Novel control strategies and iterative approaches to order various COVID-19 vaccines to prevent shortages and immunisation expansion

Abstract

This paper suggests control strategies for ordering various COVID-19 vaccines and assigning vaccine recipients to immunisation stations in order to minimise shortages. To determine the optimal quantity of multiple vaccines to order, a fuzzy periodic review model is proposed. Furthermore, vaccine recipients are prioritised into different groups based on their occupation (e.g. essential workers), age cohort, co-morbidities, and pre-existing diseases. To model vaccine recipients’ waiting and improve vaccination effectiveness by reducing congestion in immunisation stations, a queuing framework is utilised.
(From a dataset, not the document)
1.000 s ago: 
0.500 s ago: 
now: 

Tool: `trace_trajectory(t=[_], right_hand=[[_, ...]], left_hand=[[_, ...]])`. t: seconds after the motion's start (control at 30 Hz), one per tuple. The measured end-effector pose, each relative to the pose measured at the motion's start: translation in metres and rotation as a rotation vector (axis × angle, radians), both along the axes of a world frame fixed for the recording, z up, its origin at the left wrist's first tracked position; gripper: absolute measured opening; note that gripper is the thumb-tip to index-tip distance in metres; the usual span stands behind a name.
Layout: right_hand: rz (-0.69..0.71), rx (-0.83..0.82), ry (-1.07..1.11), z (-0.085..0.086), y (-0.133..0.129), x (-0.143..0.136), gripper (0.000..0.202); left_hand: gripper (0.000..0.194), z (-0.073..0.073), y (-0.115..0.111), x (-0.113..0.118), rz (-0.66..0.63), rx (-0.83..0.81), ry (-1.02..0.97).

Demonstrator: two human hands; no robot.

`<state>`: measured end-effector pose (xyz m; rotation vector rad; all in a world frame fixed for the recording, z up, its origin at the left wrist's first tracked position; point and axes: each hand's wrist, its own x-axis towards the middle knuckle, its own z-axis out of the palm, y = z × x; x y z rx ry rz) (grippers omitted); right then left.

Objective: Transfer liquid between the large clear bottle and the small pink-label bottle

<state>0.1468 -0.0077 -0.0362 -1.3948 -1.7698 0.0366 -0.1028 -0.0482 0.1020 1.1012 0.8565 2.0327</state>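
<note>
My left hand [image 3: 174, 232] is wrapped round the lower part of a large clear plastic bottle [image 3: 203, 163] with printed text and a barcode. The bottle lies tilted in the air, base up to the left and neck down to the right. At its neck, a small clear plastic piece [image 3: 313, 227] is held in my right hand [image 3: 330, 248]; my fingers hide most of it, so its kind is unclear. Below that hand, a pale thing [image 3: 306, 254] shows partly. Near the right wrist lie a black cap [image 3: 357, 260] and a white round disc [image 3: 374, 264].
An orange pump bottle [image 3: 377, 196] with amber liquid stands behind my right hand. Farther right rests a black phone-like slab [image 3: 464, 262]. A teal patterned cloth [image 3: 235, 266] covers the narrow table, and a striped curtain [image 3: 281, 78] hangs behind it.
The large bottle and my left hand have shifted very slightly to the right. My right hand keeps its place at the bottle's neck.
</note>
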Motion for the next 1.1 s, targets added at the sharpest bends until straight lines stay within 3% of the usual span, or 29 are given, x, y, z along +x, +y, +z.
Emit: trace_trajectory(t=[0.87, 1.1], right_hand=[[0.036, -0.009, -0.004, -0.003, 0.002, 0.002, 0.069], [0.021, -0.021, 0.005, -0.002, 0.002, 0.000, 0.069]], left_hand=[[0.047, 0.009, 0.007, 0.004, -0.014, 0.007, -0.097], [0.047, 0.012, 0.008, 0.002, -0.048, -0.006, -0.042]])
Due to the suppliers’ lack of commitment to the mass production of vaccines during the COVID-19 pandemic, the number of orders delivered to the cross-docking facility is considered uncertain. A rolling planning horizon approach is implemented using an iterative method to prevent vaccine shortages. To validate the proposed model, a case study is conducted using data from Arak City in Iran, and sensitivity analysis is performed on the model parameters. The analysis of the results indicates that the rolling planning horizon approach and the possibilistic chance-constrained programming improve network performance against operational risks, including the COVID-19 pandemic. Moreover, implementing this method reduces costs and vaccine shortages in the network compared to the current situation.